Faculty of law blogs / UNIVERSITY OF OXFORD

Securities and Futures (Amendment) Bill 2016: Introduction of the ‘Open-Ended Fund Company’ Structure in Hong Kong

Author(s)

Alison Tsang
Ernest Lim
Professor at the Faculty of Law, National University of Singapore

Posted

Time to read

5 Minutes

Introduction

On 27 January 2016, the Securities and Futures (Amendment) Bill 2016 (the “Bill”) was introduced into the Legislative Council. The Bill seeks to introduce a new ‘open-ended fund company’ (“OFC”) structure in Hong Kong – currently unavailable due to restrictions on the reduction of share capital under the Companies Ordinance (Cap 622) – to complement the existing unit trust structure. This will be done by introducing a new Part IVA (comprising sections 112A to 112ZT) to the Securities and Futures Ordinance (Cap 571) (“SFO”).

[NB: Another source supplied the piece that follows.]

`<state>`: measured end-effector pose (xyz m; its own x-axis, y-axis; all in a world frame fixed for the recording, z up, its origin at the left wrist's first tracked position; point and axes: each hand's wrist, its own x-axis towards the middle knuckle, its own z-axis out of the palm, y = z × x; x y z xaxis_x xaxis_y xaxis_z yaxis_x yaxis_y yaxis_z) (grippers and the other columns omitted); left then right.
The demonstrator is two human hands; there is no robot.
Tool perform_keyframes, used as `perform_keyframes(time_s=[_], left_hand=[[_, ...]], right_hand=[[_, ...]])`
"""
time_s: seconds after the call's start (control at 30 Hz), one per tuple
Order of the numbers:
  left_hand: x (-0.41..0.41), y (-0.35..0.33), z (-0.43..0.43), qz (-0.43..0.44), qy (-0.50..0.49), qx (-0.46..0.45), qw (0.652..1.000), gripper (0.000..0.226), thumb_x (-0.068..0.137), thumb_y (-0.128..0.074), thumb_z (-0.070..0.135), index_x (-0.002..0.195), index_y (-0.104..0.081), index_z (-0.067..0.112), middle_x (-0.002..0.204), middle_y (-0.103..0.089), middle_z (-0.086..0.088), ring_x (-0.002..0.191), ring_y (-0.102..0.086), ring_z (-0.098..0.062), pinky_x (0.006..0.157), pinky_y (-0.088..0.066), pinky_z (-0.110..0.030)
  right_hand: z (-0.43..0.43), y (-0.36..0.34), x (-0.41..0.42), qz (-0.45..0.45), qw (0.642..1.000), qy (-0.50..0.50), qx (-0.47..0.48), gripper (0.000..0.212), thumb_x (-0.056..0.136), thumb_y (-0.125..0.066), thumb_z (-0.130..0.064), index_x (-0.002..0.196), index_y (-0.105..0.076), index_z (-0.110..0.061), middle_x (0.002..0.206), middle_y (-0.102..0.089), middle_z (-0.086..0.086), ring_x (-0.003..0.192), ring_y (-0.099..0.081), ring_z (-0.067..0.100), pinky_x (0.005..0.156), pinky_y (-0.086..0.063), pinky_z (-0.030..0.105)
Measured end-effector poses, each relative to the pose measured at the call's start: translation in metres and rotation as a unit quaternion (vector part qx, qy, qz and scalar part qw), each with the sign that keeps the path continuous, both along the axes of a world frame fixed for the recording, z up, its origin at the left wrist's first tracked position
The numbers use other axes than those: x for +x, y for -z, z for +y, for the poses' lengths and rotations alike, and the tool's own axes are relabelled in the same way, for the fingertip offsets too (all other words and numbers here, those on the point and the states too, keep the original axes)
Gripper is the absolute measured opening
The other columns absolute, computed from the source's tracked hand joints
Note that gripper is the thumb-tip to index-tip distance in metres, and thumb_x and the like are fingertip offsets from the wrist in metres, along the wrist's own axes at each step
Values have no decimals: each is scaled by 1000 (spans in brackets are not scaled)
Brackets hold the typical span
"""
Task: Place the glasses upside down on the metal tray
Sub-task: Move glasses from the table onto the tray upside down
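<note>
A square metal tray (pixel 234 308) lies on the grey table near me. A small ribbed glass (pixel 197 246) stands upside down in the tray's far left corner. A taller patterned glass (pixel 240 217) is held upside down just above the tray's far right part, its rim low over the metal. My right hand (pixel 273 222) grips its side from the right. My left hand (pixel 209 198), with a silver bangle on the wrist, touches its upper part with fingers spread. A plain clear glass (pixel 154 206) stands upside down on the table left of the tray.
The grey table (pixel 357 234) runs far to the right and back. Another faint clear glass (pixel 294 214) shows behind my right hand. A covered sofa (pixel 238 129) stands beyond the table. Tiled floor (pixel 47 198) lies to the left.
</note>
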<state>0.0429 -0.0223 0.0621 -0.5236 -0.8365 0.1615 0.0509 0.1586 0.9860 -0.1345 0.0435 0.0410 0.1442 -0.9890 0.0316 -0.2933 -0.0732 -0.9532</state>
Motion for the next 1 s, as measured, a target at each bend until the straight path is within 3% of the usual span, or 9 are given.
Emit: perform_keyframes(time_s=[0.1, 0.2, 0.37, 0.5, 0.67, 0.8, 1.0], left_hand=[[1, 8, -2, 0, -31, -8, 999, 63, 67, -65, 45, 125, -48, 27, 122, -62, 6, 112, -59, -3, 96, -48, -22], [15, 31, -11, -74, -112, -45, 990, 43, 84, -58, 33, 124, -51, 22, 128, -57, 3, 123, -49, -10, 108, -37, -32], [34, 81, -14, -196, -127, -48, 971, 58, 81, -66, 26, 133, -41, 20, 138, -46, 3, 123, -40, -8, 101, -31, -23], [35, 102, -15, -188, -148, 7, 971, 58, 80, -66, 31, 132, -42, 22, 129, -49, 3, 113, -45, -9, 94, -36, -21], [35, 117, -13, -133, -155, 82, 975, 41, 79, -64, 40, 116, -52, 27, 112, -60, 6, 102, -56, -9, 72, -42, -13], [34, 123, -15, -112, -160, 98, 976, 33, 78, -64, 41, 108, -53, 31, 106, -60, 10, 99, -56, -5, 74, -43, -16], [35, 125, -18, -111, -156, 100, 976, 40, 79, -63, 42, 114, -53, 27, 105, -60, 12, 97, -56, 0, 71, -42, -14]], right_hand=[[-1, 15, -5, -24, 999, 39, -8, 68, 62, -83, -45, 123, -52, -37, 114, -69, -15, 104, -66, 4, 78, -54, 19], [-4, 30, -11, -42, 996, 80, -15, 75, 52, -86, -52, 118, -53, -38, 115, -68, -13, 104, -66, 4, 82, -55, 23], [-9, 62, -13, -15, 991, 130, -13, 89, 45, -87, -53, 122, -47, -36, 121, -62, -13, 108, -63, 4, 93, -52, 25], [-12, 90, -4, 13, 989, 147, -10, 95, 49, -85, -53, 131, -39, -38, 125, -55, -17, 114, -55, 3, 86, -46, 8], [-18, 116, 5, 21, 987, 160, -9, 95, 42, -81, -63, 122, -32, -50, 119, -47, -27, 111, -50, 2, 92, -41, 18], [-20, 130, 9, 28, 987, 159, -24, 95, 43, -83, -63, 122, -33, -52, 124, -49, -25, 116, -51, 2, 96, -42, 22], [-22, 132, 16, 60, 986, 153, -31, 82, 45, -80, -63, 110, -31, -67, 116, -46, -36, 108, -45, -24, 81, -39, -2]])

Incorporating an OFC will have the following advantages over establishing a unit trust:

  • Increased saleability of the fund in other jurisdictions. It is generally difficult to sell unit trusts offshore, particularly in jurisdictions that are unfamiliar with trusts law. It is therefore often necessary for issuers to set up separate funds that employ the same investment strategy in other jurisdictions, which is both administratively burdensome and costly.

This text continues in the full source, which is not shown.